*** Data for processing

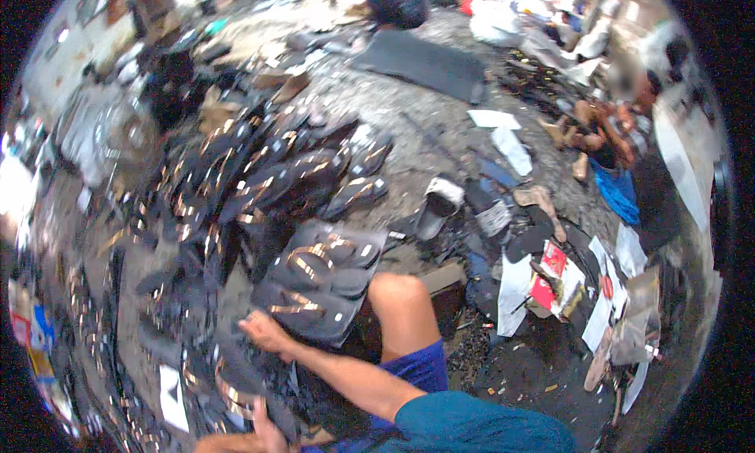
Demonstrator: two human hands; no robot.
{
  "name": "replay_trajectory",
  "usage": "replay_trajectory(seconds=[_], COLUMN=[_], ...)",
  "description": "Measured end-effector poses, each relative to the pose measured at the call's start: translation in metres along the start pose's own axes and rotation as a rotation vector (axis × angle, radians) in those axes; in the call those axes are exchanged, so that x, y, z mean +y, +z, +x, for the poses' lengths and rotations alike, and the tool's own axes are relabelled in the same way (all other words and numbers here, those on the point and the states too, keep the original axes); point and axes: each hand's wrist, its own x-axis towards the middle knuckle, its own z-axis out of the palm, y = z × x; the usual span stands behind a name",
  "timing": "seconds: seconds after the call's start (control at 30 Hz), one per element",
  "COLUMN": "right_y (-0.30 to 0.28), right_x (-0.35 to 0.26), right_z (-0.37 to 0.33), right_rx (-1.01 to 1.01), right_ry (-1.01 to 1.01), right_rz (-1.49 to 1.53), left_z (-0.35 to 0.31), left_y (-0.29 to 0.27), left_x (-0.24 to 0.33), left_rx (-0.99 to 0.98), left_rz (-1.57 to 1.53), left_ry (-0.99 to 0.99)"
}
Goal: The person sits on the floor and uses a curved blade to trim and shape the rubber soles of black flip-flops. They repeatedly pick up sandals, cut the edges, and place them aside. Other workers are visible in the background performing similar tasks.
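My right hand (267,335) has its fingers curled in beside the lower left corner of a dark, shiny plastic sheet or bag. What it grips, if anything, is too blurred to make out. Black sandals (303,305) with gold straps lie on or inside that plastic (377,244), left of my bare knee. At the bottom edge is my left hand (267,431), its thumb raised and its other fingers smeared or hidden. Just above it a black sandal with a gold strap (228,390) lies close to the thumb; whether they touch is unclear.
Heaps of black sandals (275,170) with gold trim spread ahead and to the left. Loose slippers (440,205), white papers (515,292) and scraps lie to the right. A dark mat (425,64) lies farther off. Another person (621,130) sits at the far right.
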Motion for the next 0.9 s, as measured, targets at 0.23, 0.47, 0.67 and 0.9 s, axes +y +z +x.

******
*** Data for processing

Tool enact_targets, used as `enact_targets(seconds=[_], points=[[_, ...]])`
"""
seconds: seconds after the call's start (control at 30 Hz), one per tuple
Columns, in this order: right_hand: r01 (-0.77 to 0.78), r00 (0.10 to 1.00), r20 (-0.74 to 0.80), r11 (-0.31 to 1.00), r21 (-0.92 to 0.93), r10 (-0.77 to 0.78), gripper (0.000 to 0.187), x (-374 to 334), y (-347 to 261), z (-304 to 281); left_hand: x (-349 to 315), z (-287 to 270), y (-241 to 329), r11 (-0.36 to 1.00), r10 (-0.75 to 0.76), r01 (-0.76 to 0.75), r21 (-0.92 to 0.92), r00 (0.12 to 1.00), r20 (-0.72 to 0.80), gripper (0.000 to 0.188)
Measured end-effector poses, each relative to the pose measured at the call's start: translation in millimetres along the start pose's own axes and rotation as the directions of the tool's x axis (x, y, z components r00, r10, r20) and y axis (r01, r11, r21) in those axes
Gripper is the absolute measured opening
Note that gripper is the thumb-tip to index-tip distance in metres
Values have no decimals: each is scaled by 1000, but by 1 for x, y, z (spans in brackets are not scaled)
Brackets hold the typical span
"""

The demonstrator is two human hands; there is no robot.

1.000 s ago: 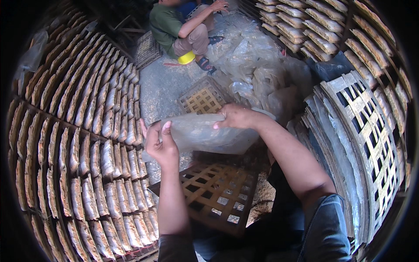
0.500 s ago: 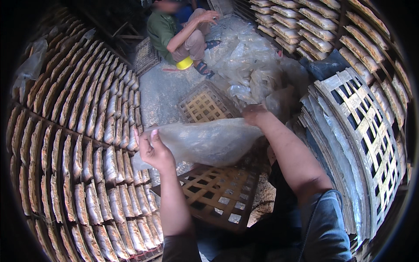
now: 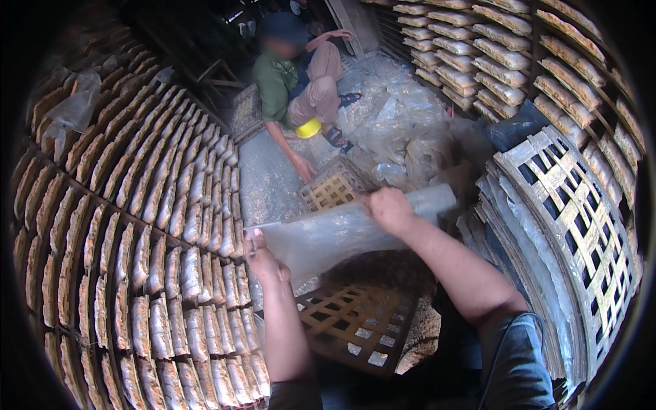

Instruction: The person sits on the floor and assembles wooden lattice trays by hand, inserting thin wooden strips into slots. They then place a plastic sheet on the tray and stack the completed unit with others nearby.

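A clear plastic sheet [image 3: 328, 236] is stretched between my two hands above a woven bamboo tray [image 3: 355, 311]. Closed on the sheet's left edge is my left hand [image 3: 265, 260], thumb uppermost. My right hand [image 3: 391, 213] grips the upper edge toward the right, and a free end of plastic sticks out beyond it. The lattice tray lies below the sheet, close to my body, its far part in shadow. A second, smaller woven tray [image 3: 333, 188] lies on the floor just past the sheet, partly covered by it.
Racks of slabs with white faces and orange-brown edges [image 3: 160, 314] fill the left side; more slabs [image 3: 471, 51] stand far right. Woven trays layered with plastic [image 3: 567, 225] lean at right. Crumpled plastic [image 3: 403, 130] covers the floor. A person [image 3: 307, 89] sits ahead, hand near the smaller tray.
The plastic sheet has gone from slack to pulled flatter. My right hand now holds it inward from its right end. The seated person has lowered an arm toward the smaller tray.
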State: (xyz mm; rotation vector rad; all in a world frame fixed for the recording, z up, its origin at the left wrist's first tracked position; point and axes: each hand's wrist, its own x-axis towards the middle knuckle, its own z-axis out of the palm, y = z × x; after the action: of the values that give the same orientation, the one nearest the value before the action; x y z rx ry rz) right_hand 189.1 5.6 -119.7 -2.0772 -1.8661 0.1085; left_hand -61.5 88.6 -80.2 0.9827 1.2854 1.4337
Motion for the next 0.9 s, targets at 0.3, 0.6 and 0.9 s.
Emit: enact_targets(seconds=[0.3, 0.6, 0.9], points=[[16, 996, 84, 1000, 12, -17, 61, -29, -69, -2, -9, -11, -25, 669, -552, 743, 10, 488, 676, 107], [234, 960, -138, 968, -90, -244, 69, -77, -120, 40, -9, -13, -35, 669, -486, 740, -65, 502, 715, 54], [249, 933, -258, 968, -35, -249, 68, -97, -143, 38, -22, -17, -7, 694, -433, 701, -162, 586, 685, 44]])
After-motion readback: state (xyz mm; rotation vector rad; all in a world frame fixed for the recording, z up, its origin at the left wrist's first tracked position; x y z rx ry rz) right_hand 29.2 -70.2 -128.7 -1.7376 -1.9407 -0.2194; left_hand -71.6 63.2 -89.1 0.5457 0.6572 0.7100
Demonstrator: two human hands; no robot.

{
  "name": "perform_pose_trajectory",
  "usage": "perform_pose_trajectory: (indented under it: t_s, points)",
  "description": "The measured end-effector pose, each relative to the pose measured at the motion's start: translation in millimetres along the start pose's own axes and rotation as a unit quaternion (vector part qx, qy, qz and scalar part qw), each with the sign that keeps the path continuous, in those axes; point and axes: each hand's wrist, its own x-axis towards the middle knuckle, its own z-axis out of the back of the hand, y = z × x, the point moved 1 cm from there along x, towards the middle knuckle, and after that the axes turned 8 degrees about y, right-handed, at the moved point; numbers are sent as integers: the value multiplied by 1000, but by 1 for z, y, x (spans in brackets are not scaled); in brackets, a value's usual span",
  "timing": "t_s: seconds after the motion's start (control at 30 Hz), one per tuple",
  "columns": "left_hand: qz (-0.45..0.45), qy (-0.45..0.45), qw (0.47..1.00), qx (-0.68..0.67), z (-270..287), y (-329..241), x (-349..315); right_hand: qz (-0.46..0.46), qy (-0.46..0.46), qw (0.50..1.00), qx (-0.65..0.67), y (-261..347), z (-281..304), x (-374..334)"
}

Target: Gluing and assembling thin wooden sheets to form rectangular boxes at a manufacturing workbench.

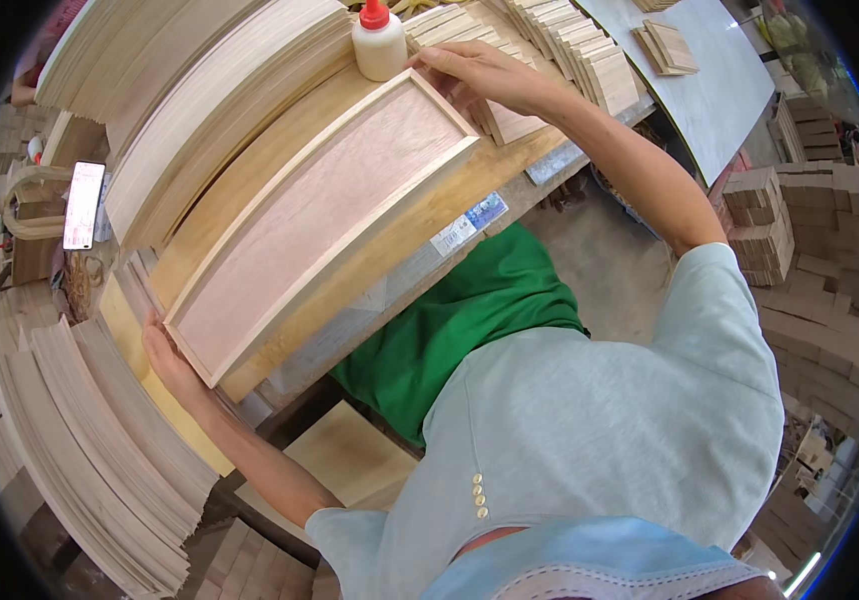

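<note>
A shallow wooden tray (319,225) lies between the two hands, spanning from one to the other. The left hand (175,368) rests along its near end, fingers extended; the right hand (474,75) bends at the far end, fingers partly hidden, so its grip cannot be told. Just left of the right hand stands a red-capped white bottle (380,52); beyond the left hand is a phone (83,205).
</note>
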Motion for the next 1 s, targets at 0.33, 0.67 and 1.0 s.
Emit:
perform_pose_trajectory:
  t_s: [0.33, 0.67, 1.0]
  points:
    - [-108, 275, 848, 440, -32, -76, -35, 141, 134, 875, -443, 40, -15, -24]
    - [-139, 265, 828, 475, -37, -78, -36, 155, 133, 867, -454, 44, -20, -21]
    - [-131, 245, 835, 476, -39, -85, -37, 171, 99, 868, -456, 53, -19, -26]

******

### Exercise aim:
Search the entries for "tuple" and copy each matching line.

### Response:
seconds: seconds after the call's start (control at 30 Hz), one per tuple
  "timing": "t_s: seconds after the motion's start (control at 30 Hz), one per tuple",

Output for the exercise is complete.